Opening track ‘Buffalo’ has all the characteristics of a much tamer, slower and less frenzied Fall of Troy song. Searing and enchanting guitar sections? Check. Entertaining and squawking lead vocalist? Not check. Vocalist Mike Harrison swoons and melodies his way through the song with the guitars taking the more focused and deserving lead position of the song. This guitar-lead style leaks into the second song ‘Tryst Tryst’ where vocalist plucks up a fair bit and sounds like the child spawn of Brandon Boyd of Incubus and Dave McPherson of InMe decided to mix their vocal abilities into a cauldron and add a dash of subtle charisma. The guitar sections are present again and chug along at a comfortable pace, further showcasing The Framecell’s ability to write pretty damn good riffs.

When the listener reaches ‘Third Shift’, everything else is put on hold. The introduction to this song forces you to sit up and take note of the band. With all the instruments working in fantastic unison, the build up leads into the most active song of the EP, and, most likely, the band’s catalogue of material.

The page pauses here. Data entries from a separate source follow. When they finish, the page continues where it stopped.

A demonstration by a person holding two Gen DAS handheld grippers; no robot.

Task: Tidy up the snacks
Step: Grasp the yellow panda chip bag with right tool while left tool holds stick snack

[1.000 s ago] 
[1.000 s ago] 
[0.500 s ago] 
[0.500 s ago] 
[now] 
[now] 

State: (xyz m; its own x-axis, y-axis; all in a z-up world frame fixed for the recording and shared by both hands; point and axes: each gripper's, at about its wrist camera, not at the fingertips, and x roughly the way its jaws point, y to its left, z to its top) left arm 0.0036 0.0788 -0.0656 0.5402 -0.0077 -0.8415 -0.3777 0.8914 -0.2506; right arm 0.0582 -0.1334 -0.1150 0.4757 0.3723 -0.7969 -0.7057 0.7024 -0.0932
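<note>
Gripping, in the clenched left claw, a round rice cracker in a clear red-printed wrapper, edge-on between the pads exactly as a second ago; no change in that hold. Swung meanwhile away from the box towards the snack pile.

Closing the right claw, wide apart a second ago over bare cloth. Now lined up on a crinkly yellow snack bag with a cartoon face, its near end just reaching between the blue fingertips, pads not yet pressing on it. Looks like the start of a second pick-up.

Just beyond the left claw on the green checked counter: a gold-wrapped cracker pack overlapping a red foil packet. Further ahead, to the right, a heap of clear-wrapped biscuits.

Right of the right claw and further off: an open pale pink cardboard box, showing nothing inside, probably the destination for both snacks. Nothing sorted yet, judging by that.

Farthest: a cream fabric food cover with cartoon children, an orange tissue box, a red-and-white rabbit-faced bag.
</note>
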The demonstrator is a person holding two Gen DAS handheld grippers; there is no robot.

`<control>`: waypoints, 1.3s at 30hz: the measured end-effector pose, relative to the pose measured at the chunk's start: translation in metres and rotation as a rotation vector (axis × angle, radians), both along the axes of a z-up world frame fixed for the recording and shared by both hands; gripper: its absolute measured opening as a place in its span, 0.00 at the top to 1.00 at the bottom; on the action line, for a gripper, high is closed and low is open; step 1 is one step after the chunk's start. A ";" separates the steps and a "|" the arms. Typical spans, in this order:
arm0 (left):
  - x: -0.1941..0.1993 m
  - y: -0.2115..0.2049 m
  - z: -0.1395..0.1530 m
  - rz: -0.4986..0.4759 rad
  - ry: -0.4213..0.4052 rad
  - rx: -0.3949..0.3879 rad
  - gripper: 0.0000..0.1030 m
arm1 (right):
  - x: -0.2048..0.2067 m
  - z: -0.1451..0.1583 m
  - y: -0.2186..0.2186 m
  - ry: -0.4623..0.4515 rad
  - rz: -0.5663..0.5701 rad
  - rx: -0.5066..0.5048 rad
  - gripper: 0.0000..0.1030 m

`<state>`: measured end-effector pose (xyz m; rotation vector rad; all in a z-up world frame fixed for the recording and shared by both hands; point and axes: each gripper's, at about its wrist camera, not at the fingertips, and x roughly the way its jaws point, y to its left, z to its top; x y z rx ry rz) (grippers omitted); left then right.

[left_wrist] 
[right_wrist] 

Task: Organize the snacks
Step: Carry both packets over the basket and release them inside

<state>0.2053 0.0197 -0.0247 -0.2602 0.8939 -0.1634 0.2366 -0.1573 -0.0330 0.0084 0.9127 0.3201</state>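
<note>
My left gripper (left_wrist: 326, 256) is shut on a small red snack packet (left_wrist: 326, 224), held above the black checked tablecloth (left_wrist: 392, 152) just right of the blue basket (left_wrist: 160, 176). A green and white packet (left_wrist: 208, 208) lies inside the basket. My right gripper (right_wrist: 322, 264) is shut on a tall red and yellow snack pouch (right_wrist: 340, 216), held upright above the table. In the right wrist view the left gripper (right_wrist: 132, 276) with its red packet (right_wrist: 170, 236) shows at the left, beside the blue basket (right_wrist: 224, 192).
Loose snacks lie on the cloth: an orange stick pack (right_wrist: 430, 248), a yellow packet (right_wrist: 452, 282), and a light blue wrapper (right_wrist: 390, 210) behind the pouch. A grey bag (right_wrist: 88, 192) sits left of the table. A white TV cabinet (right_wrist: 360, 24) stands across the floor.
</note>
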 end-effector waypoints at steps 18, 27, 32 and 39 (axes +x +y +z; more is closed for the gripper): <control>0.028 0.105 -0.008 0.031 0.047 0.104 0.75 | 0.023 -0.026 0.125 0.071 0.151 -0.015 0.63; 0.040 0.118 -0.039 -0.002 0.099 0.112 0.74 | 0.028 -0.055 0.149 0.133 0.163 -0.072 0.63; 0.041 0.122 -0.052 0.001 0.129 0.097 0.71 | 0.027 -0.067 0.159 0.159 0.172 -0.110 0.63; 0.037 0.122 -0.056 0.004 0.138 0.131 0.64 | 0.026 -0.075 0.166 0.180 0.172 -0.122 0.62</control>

Like an American version of In Case Of Fire, the band continue to demonstrate to the listener how talented they really are at writing guitar sections in fourth track ‘Drop The Pen’. However, this song doesn’t match up to their most intelligent track of the EP, ‘Arms Like A Viking’ with is pretty much bliss and hypnotising euphoria in ‘rock’ form manageably fit into 4 minutes 20 seconds. This is the part of the record where the vocalist really takes main stage and beckons you to listen to his harmonic mutter-singing. The static-added production only adds to the mystery that this track creates in which I found myself begging for the final track to continue this style. However, it did not and the band is back to their usual plowing of smart-guitar sections on closer of the EP ‘The Psychology Involved’. An intelligent and interesting album that stands on the heads of the less-able guitarists that slot into the tier of ‘stage moves over instrument practice’. However, something is lacking from the album to really make it identifiable and noticeable from the other bands trying to do very similar things in this ‘genre’ of music.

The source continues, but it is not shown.